# Problem details
Please return the full listing below without altering anything.

# The data
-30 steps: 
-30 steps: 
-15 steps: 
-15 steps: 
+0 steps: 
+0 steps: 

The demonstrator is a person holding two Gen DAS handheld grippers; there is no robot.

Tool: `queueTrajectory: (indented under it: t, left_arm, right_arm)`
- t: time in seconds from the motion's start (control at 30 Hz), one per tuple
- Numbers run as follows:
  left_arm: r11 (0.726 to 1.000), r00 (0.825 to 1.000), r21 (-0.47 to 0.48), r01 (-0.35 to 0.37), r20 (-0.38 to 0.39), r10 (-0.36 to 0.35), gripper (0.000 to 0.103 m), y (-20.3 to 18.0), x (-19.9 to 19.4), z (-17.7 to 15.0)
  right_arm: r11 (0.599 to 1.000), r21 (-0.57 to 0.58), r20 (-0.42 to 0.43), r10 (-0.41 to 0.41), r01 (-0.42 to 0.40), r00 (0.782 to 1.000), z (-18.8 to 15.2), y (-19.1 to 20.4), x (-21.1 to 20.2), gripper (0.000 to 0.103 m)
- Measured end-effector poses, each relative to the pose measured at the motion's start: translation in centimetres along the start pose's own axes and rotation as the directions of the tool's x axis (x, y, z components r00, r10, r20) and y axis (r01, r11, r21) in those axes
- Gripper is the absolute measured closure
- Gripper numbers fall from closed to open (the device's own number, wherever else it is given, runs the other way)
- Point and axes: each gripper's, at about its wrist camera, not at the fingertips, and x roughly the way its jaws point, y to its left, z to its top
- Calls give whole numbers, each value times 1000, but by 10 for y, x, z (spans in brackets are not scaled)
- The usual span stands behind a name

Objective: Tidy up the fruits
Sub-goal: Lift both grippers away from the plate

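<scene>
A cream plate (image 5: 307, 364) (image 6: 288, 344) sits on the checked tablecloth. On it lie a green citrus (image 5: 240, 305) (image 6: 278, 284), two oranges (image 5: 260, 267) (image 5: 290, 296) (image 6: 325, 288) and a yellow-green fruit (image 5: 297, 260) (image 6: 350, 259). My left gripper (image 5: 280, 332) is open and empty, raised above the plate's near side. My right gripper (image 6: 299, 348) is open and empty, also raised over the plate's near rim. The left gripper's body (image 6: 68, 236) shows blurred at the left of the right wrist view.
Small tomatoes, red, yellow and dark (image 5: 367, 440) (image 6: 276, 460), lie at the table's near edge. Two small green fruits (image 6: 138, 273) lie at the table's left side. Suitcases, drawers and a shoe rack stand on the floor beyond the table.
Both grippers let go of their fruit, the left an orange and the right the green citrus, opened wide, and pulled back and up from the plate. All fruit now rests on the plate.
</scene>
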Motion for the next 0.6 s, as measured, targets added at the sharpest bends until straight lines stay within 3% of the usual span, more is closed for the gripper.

# Solution
-30 steps: 
-30 steps: 
-15 steps: 
-15 steps: 
+0 steps: 
+0 steps: 

The demonstrator is a person holding two Gen DAS handheld grippers; there is no robot.

Tool: `queueTrajectory: (indented under it: t, left_arm, right_arm)`
- t: time in seconds from the motion's start (control at 30 Hz), one per tuple
- Numbers run as follows:
  left_arm: r11 (0.726 to 1.000), r00 (0.825 to 1.000), r21 (-0.47 to 0.48), r01 (-0.35 to 0.37), r20 (-0.38 to 0.39), r10 (-0.36 to 0.35), gripper (0.000 to 0.103 m), y (-20.3 to 18.0), x (-19.9 to 19.4), z (-17.7 to 15.0)
  right_arm: r11 (0.599 to 1.000), r21 (-0.57 to 0.58), r20 (-0.42 to 0.43), r10 (-0.41 to 0.41), r01 (-0.42 to 0.40), r00 (0.782 to 1.000), z (-18.8 to 15.2), y (-19.1 to 20.4), x (-21.1 to 20.2), gripper (0.000 to 0.103 m)
- Measured end-effector poses, each relative to the pose measured at the motion's start: translation in centimetres along the start pose's own axes and rotation as the directions of the tool's x axis (x, y, z components r00, r10, r20) and y axis (r01, r11, r21) in those axes
- Gripper is the absolute measured closure
- Gripper numbers fall from closed to open (the device's own number, wherever else it is given, runs the other way)
- Point and axes: each gripper's, at about its wrist camera, not at the fingertips, and x roughly the way its jaws point, y to its left, z to its top
- Calls give whole numbers, each value times 1000, but by 10 for y, x, z (spans in brackets are not scaled)
- The usual span stands behind a name

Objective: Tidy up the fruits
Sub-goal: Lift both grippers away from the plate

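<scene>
A cream plate (image 5: 307, 364) (image 6: 288, 344) sits on the checked tablecloth. On it lie a green citrus (image 5: 240, 305) (image 6: 278, 284), two oranges (image 5: 260, 267) (image 5: 290, 296) (image 6: 325, 288) and a yellow-green fruit (image 5: 297, 260) (image 6: 350, 259). My left gripper (image 5: 280, 332) is open and empty, raised above the plate's near side. My right gripper (image 6: 299, 348) is open and empty, also raised over the plate's near rim. The left gripper's body (image 6: 68, 236) shows blurred at the left of the right wrist view.
Small tomatoes, red, yellow and dark (image 5: 367, 440) (image 6: 276, 460), lie at the table's near edge. Two small green fruits (image 6: 138, 273) lie at the table's left side. Suitcases, drawers and a shoe rack stand on the floor beyond the table.
Both grippers let go of their fruit, the left an orange and the right the green citrus, opened wide, and pulled back and up from the plate. All fruit now rests on the plate.
</scene>
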Motion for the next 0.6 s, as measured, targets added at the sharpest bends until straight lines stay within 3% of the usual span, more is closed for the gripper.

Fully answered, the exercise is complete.